Shoko Festival expands horizons, adds more genres

Farai “Comrade Fatso” Munroe

What started off as a strictly spoken word and hip-hop festival at Alliance Française de Harare, Shoko Festival has expanded its horizon by including more genres within its 12 years of existence.

The longest running urban culture festival, Shoko Festival celebrates its 12 anniversary in an industry which has seen many arts fiestas succumb to natural deaths, whilst some are on life support.

The festival, which ran from Tuesday till last night at venues across Harare and Chitungwiza, was running under the theme PARTYcipate, a call for young people to participate in social and political issues that shape their future.

Festival director Farai “Comrade Fatso” Munroe said it took team work and persistence to keep Shoko festival running.

 “We started back in 2011, it’s our 12th year this year, it’s been an amazing journey full of ups and downs but we are still here,” he said. 

“When we started we were at Alliance Française de Harare for the first two editions and we had a really big focus on spoken word and hip-hop but very much about supporting urban culture, giving young people a platform and supporting alternative expression.
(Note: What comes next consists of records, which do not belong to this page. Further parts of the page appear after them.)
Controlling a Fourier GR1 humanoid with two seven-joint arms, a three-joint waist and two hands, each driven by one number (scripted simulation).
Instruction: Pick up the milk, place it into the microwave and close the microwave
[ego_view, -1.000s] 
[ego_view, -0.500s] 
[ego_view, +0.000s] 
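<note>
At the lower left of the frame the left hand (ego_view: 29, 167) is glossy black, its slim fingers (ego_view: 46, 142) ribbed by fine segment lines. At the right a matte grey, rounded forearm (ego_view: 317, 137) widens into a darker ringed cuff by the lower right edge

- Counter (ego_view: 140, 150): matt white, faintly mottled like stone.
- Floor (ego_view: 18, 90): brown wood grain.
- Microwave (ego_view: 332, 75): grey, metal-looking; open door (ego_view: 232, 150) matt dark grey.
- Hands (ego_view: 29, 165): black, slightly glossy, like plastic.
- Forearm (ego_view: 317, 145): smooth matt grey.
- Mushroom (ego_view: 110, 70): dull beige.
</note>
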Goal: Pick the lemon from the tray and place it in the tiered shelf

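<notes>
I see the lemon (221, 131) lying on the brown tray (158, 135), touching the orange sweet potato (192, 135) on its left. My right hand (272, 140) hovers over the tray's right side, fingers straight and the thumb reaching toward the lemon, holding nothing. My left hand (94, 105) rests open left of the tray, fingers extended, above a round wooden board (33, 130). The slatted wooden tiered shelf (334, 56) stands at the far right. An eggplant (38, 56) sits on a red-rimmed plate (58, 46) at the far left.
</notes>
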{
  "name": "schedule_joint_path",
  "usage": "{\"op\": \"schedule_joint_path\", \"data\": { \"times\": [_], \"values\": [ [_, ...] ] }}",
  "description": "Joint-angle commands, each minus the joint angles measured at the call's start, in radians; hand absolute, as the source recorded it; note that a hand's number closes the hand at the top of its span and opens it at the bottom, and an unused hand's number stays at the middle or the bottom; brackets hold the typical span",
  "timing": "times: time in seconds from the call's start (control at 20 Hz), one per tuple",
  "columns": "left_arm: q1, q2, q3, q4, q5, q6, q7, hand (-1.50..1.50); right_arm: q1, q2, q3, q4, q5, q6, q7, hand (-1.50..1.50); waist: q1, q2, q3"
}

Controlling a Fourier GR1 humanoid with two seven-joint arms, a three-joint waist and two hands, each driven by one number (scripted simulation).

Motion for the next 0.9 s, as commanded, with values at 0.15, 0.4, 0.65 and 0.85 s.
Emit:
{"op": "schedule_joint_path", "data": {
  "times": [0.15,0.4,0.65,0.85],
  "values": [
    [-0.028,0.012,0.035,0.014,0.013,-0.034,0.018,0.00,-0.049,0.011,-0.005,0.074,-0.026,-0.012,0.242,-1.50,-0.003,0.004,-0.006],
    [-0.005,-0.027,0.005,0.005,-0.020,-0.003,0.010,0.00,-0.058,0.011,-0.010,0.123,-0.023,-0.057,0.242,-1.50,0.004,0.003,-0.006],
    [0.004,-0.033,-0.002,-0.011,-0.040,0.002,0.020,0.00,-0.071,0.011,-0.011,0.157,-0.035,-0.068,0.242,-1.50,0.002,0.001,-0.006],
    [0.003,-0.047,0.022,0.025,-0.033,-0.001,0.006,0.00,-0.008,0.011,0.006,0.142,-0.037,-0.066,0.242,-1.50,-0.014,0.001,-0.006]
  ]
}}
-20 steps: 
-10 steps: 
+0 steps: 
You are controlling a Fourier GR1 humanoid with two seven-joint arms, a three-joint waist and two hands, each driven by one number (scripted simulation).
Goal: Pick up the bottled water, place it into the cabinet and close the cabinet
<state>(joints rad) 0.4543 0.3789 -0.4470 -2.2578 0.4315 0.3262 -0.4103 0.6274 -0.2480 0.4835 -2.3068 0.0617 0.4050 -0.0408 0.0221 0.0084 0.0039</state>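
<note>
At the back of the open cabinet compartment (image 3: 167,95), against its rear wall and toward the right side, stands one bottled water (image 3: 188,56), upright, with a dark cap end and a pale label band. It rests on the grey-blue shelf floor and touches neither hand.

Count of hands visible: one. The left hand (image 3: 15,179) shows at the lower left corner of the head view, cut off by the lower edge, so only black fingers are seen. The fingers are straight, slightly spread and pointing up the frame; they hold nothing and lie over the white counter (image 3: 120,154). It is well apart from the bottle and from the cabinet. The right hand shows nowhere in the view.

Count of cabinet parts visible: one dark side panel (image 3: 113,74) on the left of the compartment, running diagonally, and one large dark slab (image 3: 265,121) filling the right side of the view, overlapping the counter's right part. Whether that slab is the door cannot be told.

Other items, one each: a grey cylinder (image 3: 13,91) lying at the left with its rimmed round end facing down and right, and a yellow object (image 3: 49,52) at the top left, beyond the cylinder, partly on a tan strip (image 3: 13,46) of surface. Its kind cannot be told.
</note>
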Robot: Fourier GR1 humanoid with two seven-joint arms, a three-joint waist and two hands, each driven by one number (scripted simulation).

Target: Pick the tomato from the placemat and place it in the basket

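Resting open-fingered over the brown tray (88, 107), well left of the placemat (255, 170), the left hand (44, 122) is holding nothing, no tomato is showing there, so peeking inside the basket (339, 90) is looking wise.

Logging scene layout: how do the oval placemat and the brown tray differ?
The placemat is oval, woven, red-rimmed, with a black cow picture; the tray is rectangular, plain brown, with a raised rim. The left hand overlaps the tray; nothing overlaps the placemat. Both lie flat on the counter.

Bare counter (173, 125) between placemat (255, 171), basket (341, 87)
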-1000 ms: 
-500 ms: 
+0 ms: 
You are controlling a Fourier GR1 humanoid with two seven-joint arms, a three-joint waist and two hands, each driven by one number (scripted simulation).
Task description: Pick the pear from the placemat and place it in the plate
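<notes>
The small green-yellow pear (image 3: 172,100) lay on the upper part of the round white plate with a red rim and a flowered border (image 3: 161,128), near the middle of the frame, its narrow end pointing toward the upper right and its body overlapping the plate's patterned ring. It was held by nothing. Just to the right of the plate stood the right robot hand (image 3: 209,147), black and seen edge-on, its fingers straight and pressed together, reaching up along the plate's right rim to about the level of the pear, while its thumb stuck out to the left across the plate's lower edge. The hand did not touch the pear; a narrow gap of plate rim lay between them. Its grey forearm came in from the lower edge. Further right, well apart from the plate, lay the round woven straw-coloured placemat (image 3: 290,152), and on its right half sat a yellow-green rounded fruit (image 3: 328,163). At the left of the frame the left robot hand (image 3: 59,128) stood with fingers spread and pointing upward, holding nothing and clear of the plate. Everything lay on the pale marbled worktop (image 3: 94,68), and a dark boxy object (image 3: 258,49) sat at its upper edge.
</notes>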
“We have expanded it into different genres and forms of urban culture we have brought on board.

“We have added stand-up comedy, political satire and Zimdancehall. We have also introduced the Hub Unconference.

“The programming has been expanded and the audience too has been expanded and staying true to what it’s all about.”

Munroe said it has not been easy to keep the festival running under current harsh economic conditions.

“We believe in the festival and we know it should happen, when the year starts we sit down and plan about it,” he said.

“We have lived this long because of the team we have as well. We have a supportive team, supportive creative community and our sponsors.”

Munroe said the Covid-19 era where they were forced to hold the fiesta virtually pushed them to be more creative.

“The last two years of doing the festival virtually was hard, it’s amazing and exciting to be back and doing it physically,” he said.

“Programming the festival during Covid-19 was also really a challenge for us, there was a creative challenge.

“We had to curate sets in such a more creative way not just presenting a live performance, you have to tell a story so I think that challenged our production and programming teams.

“I think that brings us back even stronger and a very interesting way of physical programming and still maintain the virtual format.

“Covid-19 challenged us to be more creative and to up our game in terms of creating content. All these shows we have happening physically are going to be streamed and stored online too.”

This year’s edition was headlined by local artists only; a move Munroe said was deliberate. 

“We have done this on purpose, we have artists around the region but our headline artists are locals,” he said.

“We are giving back to what we got from them. These are the people who kept us going during Covid-19 and we appreciate that.

“We decided not to bring in a Nigerian or a Zimbabwean artist, we want to celebrate the Zimbabwean artists who held it down during Covid-19.”

The festival was headlined by the Peace in the Hood show in Chitungwiza yesterday, on Friday night patrons were entertained at the roast of Norton Member of Parliament Temba Mliswa.

On Thursday night Steve “Dhongi” Makoni was part of a mash-up show, which also involved rappers Luminous, MUSE, Noble Stylz, drummer Mangoma and many others.